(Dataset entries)
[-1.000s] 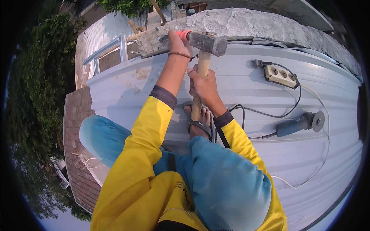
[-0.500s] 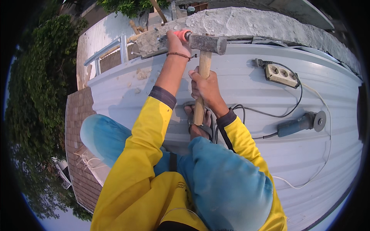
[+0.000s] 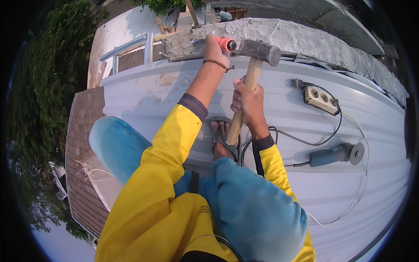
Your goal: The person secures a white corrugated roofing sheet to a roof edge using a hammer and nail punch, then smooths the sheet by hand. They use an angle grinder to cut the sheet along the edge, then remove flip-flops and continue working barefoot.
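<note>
Left hand: fingers wrapped round red tool, at wall edge; tip hidden. Probably stiff; best held by padded grip. Right hand: fingers closed round wooden handle of hammer, head just beside red tool, apart. Likely head-heavy, rigid; hold by handle. Farther right: socket strip, grinder, on roof sheet.

I see bright daylight, shadows falling left across pale roof, left trees dim, edges bowing toward black rim
</note>
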The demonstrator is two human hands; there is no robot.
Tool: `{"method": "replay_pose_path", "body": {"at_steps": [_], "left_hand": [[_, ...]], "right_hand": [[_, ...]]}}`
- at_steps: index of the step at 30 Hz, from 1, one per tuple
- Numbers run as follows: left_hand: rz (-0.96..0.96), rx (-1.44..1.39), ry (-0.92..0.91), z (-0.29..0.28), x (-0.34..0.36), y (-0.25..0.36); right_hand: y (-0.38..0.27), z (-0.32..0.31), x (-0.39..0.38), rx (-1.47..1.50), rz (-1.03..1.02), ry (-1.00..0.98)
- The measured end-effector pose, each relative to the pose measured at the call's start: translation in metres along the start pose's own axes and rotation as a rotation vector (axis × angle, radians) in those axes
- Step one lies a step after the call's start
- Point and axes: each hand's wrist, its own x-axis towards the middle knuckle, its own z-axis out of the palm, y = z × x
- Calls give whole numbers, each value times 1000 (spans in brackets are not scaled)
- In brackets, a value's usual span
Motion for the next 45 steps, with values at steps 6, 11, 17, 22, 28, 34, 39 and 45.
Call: {"method": "replay_pose_path", "body": {"at_steps": [6,11,17,22,28,34,39,45], "left_hand": [[47,31,13,2,-4,-4],[20,73,7,5,-8,0],[17,376,0,-3,-26,12],[27,801,-13,-31,-36,42],[278,978,-126,-50,-65,23],[114,563,-13,-48,-98,5],[34,387,-53,-48,-78,25],[-23,372,-25,-47,-67,30]], "right_hand": [[-3,10,-9,283,-480,24],[19,17,7,-178,16,-4],[27,-3,-15,-64,-26,3],[28,1,-22,-90,-5,31],[33,-5,-28,-174,-31,47],[24,-1,-36,-239,-188,71],[4,15,-51,-124,-491,16],[1,29,-55,140,-919,-170]]}}
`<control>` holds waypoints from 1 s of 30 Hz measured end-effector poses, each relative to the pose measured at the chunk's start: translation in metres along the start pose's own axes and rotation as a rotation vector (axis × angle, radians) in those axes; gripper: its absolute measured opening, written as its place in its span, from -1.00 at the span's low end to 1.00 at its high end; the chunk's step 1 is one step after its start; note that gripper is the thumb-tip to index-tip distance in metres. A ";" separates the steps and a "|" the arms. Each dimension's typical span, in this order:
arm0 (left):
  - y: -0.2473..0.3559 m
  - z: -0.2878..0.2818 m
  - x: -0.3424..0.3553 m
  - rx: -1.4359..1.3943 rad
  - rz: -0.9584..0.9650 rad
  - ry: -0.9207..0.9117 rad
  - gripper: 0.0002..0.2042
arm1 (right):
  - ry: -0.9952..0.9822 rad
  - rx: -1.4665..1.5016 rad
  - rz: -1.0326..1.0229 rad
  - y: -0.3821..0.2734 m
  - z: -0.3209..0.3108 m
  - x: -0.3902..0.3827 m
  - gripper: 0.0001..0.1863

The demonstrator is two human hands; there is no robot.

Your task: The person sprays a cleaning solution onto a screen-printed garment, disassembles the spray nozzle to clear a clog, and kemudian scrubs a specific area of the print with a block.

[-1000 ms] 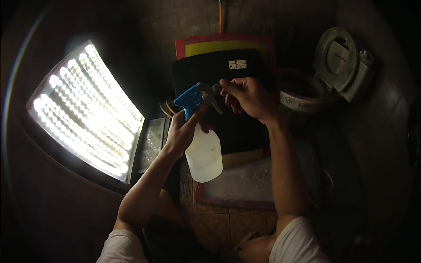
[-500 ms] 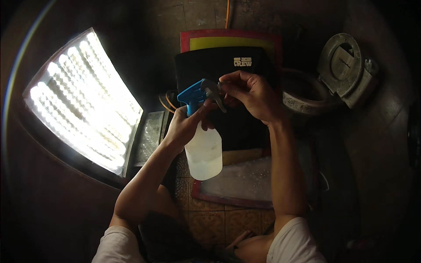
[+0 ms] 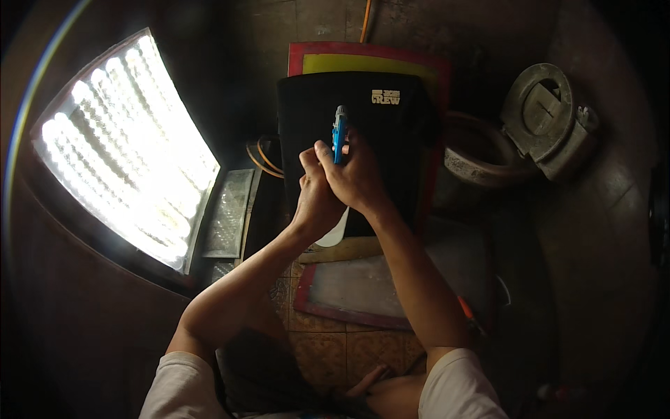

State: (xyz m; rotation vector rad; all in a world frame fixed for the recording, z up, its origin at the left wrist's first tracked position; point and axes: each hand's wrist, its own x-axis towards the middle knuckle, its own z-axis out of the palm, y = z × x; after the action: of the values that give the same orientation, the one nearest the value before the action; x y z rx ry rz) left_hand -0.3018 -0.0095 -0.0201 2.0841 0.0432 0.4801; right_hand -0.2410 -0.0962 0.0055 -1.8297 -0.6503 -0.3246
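Note:
A spray bottle with a blue trigger head (image 3: 339,140) is held out in front of me, its grey nozzle pointing away. My right hand (image 3: 357,180) is closed around the neck and trigger. Against it, my left hand (image 3: 317,201) is wrapped around the bottle from the left side. Only the bottom of the whitish translucent bottle body (image 3: 334,234) shows below the hands. Beyond the nozzle, black fabric with a small pale print (image 3: 328,91) is spread over a framed board. The trigger itself is mostly hidden by my fingers.
A red frame with a yellow panel (image 3: 349,64) stands behind the fabric. Another red-edged framed panel (image 3: 349,297) lies on the tiles nearer me. At right is a dirty toilet bowl (image 3: 481,167) with its seat raised. A bright ridged window (image 3: 132,153) glows at left.
My right hand has left the nozzle tip and closed around the bottle's neck and trigger. The bottle has swung from facing right to facing away from me, toward the black fabric.

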 end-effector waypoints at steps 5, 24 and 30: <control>-0.007 0.024 0.000 -0.241 0.255 -0.001 -0.03 | 0.098 -0.088 0.020 0.015 -0.016 0.006 -0.57; -0.052 0.141 -0.002 -0.233 -0.209 -0.229 0.36 | 0.180 0.160 0.348 0.091 -0.069 0.075 -0.36; -0.058 0.133 0.027 -0.200 -0.121 -0.182 0.33 | 0.284 0.074 0.325 0.102 -0.064 0.103 -0.36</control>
State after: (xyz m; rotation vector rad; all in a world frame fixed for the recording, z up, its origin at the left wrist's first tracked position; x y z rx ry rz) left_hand -0.2207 -0.0803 -0.1207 1.9074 0.0138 0.2109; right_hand -0.0929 -0.1516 0.0014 -1.7414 -0.1618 -0.3294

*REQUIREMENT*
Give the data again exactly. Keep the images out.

*SOLUTION TO THIS TASK*
[-1.000s] 
[-0.500s] 
[+0.000s] 
Your goal: The person secures a white corrugated roofing sheet to a roof edge using a hammer and nail punch, then smooths the sheet by hand. They use an angle grinder to cut the sheet along the edge, then remove flip-flops and continue working barefoot.
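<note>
Left hand: fingers wrapped round red tool, at wall edge; tip hidden. Probably stiff; best held by padded grip. Right hand: fingers closed round wooden handle of hammer, head just beside red tool, apart. Likely head-heavy, rigid; hold by handle. Farther right: socket strip, grinder, on roof sheet.

I see bright daylight, shadows falling left across pale roof, left trees dim, edges bowing toward black rim
</note>
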The demonstrator is two human hands; there is no robot.
Tool: `{"method": "replay_pose_path", "body": {"at_steps": [_], "left_hand": [[_, ...]], "right_hand": [[_, ...]]}}`
- at_steps: index of the step at 30 Hz, from 1, one per tuple
- Numbers run as follows: left_hand: rz (-0.96..0.96), rx (-1.44..1.39), ry (-0.92..0.91), z (-0.29..0.28), x (-0.34..0.36), y (-0.25..0.36); right_hand: y (-0.38..0.27), z (-0.32..0.31), x (-0.39..0.38), rx (-1.47..1.50), rz (-1.03..1.02), ry (-1.00..0.98)
- The measured end-effector pose, each relative to the pose measured at the call's start: translation in metres along the start pose's own axes and rotation as a rotation vector (axis × angle, radians) in those axes
- Step one lies a step after the call's start
- Point and axes: each hand's wrist, its own x-axis towards the middle knuckle, its own z-axis out of the palm, y = z × x
- Calls give whole numbers, each value times 1000 (spans in brackets are not scaled)
- In brackets, a value's usual span
Motion for the next 45 steps, with values at steps 6, 11, 17, 22, 28, 34, 39 and 45.
Call: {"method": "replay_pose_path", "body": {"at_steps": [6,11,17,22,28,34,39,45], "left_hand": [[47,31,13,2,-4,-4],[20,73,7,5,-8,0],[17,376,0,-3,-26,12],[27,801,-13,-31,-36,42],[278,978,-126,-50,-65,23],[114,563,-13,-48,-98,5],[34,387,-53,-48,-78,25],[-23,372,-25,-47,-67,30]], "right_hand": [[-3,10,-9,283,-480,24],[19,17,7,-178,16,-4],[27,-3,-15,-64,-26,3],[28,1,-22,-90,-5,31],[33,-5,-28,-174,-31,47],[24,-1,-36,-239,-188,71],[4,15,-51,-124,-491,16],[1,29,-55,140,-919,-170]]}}
`<control>` holds waypoints from 1 s of 30 Hz measured end-effector poses, each relative to the pose measured at the chunk's start: translation in metres along the start pose's own axes and rotation as a rotation vector (axis × angle, radians) in those axes; gripper: its absolute measured opening, written as its place in its span, from -1.00 at the span's low end to 1.00 at its high end; the chunk's step 1 is one step after its start; note that gripper is the thumb-tip to index-tip distance in metres. A ";" separates the steps and a "|" the arms. Each dimension's typical span, in this order:
arm0 (left):
  - y: -0.2473..0.3559 m
  - z: -0.2878..0.2818 m
  - x: -0.3424..0.3553 m
  - rx: -1.4359..1.3943 rad
  - rz: -0.9584..0.9650 rad
  - ry: -0.9207..0.9117 rad
  - gripper: 0.0002..0.2042
arm1 (right):
  - ry: -0.9952..0.9822 rad
  - rx: -1.4665..1.5016 rad
  - rz: -1.0326..1.0229 rad
  - y: -0.3821..0.2734 m
  - z: -0.3209..0.3108 m
  - x: -0.3902..0.3827 m
  - gripper: 0.0001..0.1863

The demonstrator is two human hands; there is no robot.

Your task: The person sprays a cleaning solution onto a screen-printed garment, disassembles the spray nozzle to clear a clog, and kemudian scrubs a specific area of the print with a block.

[-1000 ms] 
[-500 ms] 
[+0 ms] 

State: (xyz m; rotation vector rad; all in a world frame fixed for the recording, z up, its origin at the left wrist's first tracked position; point and axes: each hand's wrist, its own x-axis towards the middle knuckle, its own z-axis out of the palm, y = z × x; after the action: of the values that give the same orientation, the one nearest the value before the action; x y z rx ry rz) left_hand -0.3018 -0.0095 -0.0201 2.0841 0.0432 0.4801; right_hand -0.2410 -0.0962 0.0055 -1.8297 -0.6503 -0.3246
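Note:
A spray bottle with a blue trigger head (image 3: 339,140) is held out in front of me, its grey nozzle pointing away. My right hand (image 3: 357,180) is closed around the neck and trigger. Against it, my left hand (image 3: 317,201) is wrapped around the bottle from the left side. Only the bottom of the whitish translucent bottle body (image 3: 334,234) shows below the hands. Beyond the nozzle, black fabric with a small pale print (image 3: 328,91) is spread over a framed board. The trigger itself is mostly hidden by my fingers.
A red frame with a yellow panel (image 3: 349,64) stands behind the fabric. Another red-edged framed panel (image 3: 349,297) lies on the tiles nearer me. At right is a dirty toilet bowl (image 3: 481,167) with its seat raised. A bright ridged window (image 3: 132,153) glows at left.
My right hand has left the nozzle tip and closed around the bottle's neck and trigger. The bottle has swung from facing right to facing away from me, toward the black fabric.
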
 end-effector waypoints at steps 5, 24 and 30: <control>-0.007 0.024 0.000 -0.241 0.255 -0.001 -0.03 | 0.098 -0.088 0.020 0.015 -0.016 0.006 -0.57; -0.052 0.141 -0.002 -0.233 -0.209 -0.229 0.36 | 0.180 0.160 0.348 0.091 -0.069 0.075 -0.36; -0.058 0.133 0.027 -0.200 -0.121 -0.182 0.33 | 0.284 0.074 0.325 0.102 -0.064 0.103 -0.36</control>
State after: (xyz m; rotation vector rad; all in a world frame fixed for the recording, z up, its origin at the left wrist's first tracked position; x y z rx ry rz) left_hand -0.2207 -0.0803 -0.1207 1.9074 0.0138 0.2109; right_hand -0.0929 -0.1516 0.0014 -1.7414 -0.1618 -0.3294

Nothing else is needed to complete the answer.